Однако наиболее ярко черты большого стиля, подразумевающего существование мифа о «большой семье» как в рамках многонационального государства, так в масштабе мини-ячейки общества, проявились в Указе Президиума Верховного Совета СССР от 8 июля 1944 года. Он довершил превращение развода в полностью публичную процедуру. В документе, в частности, указывалось: «23. Установить, что развод проводится публично через суд. По просьбе супругов дело о разводе может в необходимых случаях слушаться в закрытом судебном заседании; 24. Для возбуждения судебного производства о расторжении брака установить обязательное соблюдение следующих требований: …а) подача в народный суд заявления о желании расторгнуть брак с указанием мотивов развода, а также фамилии, имени, отчества, года рождения и местожительства другого супруга; при подаче заявления о расторжении брака взыскивается 100 рублей; б) вызов в суд супруга для ознакомления его с заявлением о разводе, поданным другим супругом, и для предварительного выяснения мотивов развода, а также для установления свидетелей, подлежащих вызову на судебное разбирательство; в) публикация в местной газете объявления о возбуждении судебного производства о разводе…»641
Подоплекой этих мер было, по мнению крупнейшего советского исследователя проблем семьи А.Г. Харчева, желание «затруднить развод и воспитать у людей более серьезное отношение к самому акту заключения брака»642. Количественные данные о расторжении браков в стране не могли не удовлетворить власть. Так, если в 1940 году статистические органы зафиксировали 205 000 разводов, то в 1945 – всего 6500643. Указ 1944 года, безусловно сужавший сферу приватности, создавал реальные механизмы контроля над частной жизнью в целом и косвенно регулировал нормы сексуальной морали, маркируя как социальные аномалии не только распад семьи, но и внебрачные интимные связи. Однако динамика развития бракоразводной ситуации в стране за десятилетний период свидетельствовала о том, что нормативные суждения сталинского руководства не в силах сдержать общемировые процессы ослабления внутрисемейных связей и стремления к относительной свободе интимных отношений.

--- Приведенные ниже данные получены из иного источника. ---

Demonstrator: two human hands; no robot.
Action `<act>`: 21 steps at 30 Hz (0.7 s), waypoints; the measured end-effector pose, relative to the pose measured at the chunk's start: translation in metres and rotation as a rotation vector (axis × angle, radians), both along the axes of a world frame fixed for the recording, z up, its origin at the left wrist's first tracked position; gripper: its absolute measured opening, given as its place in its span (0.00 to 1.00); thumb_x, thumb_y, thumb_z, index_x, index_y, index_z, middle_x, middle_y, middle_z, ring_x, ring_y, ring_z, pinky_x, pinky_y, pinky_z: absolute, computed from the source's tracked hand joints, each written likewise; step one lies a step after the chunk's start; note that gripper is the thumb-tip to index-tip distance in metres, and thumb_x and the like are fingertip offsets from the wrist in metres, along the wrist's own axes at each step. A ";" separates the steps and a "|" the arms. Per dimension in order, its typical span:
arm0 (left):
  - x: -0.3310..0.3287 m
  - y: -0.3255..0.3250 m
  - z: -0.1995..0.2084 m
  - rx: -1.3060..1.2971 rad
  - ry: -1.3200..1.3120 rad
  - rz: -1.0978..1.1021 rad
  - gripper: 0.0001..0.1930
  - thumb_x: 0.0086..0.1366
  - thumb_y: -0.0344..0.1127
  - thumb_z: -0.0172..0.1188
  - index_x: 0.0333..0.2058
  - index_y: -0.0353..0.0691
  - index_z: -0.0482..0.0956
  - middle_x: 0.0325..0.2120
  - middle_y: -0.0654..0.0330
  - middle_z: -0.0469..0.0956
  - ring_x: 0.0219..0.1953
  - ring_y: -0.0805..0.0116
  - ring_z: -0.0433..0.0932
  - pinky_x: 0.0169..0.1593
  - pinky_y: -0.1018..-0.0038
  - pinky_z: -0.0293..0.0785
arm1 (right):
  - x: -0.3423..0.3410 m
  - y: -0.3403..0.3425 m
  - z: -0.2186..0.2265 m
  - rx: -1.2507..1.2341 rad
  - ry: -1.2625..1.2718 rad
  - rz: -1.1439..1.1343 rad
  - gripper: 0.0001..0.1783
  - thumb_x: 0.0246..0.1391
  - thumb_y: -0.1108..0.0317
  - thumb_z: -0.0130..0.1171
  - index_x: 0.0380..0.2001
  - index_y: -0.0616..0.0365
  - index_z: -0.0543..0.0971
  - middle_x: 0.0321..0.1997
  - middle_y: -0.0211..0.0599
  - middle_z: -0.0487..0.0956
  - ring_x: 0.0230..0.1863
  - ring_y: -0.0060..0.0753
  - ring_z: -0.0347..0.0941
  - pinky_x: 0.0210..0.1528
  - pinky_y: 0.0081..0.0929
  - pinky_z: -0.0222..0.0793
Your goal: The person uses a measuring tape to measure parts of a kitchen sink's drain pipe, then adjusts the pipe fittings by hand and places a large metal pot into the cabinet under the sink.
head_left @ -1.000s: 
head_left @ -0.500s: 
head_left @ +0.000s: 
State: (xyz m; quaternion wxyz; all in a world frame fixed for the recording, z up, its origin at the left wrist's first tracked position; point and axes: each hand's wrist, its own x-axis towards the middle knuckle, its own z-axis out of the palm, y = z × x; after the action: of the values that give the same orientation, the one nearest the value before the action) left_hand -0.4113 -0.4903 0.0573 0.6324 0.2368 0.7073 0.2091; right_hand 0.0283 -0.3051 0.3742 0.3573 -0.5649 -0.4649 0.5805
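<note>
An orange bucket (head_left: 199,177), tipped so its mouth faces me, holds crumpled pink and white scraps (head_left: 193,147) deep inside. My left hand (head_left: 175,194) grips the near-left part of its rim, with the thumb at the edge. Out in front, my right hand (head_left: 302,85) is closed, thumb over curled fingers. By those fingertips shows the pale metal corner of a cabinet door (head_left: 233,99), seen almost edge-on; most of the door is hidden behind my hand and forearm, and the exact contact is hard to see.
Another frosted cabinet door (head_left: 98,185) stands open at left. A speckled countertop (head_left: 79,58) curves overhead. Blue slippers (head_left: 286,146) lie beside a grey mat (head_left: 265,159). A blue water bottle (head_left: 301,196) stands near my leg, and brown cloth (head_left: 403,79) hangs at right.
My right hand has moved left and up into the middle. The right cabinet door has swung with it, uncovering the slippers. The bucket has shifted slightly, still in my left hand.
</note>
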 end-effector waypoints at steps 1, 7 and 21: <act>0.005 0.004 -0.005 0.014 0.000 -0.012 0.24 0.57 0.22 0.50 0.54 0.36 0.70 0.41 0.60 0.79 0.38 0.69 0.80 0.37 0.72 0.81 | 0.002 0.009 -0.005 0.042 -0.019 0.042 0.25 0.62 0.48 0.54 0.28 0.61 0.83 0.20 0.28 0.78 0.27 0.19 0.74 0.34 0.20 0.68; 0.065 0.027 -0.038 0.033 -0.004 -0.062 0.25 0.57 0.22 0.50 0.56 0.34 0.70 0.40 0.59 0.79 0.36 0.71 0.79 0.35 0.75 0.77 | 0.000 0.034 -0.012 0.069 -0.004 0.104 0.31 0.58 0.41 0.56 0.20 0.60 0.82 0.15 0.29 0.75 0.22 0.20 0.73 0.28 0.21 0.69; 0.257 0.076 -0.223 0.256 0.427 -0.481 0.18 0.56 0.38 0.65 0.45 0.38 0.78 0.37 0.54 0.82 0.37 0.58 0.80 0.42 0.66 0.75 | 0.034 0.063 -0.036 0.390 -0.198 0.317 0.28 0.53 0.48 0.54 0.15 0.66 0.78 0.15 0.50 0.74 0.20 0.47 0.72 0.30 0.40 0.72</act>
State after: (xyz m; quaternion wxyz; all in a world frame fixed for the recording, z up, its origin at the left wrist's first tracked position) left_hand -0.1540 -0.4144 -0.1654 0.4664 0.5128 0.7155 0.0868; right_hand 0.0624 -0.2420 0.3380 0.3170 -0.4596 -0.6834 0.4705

В 1954 году в стране, несмотря на ужесточение брачно-семейного законодательства, было зафиксировано уже почти 115 000 разводов644, существование которых явно не вписывалось в стандарты гендерного порядка эпохи большого стиля.Сложное переплетение норм и аномалий, последствия и особые стратегии выживания в условиях нормирования интимной жизни становятся достаточно очевидными при исследовании социальной стороны репродуктивного поведения, и в частности проблемы абортов. Проблемы деторождения традиционно считаются сферой социальной политики. Именно здесь в наибольшей мере проявляется регламентирующая и контролирующая направленность государственной заботы о приросте населения, которая нередко граничит с жестким нормированием частной жизни и сферы интимности.

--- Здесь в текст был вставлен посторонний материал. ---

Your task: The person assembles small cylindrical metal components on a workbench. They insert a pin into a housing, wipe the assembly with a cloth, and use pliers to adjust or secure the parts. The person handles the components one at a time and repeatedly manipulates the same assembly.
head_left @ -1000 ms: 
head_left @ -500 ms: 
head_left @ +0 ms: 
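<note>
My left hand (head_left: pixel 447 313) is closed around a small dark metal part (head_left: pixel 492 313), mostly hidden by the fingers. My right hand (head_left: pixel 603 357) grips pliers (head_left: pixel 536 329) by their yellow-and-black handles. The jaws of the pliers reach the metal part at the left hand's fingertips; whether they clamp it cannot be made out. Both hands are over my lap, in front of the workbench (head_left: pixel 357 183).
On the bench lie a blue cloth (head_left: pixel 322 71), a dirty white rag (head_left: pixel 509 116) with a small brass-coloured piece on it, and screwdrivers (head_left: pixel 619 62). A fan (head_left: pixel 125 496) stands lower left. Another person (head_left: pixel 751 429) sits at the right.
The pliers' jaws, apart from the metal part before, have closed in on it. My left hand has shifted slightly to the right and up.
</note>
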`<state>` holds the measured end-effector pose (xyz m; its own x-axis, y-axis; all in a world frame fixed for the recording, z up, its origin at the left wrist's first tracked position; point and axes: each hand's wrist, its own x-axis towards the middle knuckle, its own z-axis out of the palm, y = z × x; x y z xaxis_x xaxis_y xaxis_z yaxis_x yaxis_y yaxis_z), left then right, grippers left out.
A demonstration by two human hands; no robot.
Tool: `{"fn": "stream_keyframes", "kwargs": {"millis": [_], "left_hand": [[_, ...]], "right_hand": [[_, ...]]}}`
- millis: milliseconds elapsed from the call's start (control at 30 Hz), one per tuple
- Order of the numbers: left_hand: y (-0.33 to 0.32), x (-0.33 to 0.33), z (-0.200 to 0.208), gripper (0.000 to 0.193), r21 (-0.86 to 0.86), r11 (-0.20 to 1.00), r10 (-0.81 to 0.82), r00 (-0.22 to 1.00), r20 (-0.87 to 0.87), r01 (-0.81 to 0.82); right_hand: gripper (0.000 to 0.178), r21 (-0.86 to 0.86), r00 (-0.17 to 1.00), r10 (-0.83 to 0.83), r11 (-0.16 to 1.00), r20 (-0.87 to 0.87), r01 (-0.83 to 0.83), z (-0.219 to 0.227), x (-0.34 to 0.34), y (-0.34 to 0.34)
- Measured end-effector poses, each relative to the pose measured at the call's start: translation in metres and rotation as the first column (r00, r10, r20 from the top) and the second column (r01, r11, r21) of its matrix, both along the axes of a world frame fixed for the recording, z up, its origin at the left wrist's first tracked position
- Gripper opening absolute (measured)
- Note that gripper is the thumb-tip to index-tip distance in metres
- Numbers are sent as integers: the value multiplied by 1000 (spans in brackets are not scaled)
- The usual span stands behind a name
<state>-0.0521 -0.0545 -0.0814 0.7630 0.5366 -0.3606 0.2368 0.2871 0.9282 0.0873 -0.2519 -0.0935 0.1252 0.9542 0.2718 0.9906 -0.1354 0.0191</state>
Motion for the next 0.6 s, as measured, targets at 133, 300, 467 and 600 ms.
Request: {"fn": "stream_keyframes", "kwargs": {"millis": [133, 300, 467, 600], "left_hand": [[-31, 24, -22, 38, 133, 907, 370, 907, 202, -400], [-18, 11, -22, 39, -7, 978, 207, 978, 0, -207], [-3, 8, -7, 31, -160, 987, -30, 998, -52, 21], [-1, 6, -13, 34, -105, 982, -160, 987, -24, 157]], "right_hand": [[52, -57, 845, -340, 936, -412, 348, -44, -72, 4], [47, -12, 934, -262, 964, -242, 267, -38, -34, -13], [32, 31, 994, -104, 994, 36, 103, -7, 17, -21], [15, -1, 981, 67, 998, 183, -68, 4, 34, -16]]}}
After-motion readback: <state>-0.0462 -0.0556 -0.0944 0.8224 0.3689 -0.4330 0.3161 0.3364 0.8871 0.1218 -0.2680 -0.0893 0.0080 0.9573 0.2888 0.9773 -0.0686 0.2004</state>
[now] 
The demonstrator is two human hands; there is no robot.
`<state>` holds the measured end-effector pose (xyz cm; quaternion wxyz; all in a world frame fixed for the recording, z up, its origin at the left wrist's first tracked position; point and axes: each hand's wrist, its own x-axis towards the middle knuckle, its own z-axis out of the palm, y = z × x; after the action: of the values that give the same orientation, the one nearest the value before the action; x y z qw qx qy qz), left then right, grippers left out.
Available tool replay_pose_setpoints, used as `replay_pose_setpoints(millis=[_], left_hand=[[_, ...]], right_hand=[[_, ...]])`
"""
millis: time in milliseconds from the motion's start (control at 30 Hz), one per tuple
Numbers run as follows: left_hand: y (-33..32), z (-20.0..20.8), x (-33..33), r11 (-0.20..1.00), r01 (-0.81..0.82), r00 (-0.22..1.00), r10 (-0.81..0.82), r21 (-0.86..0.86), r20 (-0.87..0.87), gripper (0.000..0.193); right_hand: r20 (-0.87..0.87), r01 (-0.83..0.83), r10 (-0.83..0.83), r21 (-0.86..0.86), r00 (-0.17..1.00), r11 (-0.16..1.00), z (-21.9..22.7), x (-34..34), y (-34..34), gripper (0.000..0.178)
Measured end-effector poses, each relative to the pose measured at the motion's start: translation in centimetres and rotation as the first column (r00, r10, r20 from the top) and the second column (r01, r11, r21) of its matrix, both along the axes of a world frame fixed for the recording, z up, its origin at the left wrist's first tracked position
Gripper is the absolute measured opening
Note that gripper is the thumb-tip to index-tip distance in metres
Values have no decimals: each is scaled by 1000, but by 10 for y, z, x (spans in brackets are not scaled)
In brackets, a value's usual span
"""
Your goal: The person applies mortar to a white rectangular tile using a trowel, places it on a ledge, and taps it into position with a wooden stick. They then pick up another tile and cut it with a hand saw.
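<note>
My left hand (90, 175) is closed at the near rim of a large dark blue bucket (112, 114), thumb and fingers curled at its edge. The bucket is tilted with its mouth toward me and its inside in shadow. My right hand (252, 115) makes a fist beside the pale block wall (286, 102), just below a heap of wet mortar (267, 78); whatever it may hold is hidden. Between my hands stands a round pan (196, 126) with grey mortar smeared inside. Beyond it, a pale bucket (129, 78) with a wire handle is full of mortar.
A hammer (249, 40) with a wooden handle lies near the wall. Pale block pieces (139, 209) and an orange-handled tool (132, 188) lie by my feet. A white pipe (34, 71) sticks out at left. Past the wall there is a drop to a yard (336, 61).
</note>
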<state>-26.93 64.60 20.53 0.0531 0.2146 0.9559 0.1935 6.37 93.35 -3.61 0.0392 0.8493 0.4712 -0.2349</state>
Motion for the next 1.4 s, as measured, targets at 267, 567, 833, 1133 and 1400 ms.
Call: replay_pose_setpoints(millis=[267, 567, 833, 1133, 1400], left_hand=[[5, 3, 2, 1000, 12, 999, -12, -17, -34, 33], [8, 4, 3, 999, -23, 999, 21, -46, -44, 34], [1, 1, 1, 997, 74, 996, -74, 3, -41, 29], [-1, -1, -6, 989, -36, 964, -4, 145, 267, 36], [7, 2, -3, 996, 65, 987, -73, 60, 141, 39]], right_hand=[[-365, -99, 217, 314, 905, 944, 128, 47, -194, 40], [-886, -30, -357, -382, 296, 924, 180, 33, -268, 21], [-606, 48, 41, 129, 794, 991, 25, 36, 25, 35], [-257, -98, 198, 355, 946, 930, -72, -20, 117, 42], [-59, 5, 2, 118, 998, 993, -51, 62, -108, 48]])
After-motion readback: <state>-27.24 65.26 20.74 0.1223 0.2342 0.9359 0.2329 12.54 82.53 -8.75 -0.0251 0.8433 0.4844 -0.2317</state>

В досоветской российской истории государство традиционно маркировало искусственное прерывание беременности как социальную аномалию. Уже в X–XIV веках документы фиксировали явно отрицательное отношение власти к попыткам предотвратить рождение нежелательного ребенка645
. В России XV–XVII веков за регулированием размеров семьи, самым эффективным средством которого был аборт, ревностно следили и государство, и церковь. За вытравление плода зельем или с помощью бабки-повитухи священник накладывал на женщину епитимью сроком от 5 до 15 лет.По Уложению о наказаниях 1845 года аборт приравнивался к умышленному детоубийству. Вина за это преступление возлагалась и на людей, изгонявших плод, и на самих женщин. Аборт карался поражением в гражданских правах, каторжными работами от 4 до 10 лет для врача и ссылкой в Сибирь или пребыванием в исправительном учреждении сроком от 4 до 6 лет для женщины. Эта правовая ситуация оставалась почти без изменений до 1917 года. В предреволюционной России искусственное прерывание беременности формально проводилось только лишь по медицинским показаниям. Официально признанной нормой являлось строго отрицательное отношение к аборту, подкрепленное такими мощными инструментариями управления частной жизнью, как антиабортное законодательство и христианская традиция. Иными словами, наличествовали и нормативное, и нормализующее властные суждения, совпадающие по своей сути. Они формировали и направленность социальной политики, сосредоточенной прежде всего на увеличении народонаселения, зачастую в ущерб свободе и даже здоровью женщины.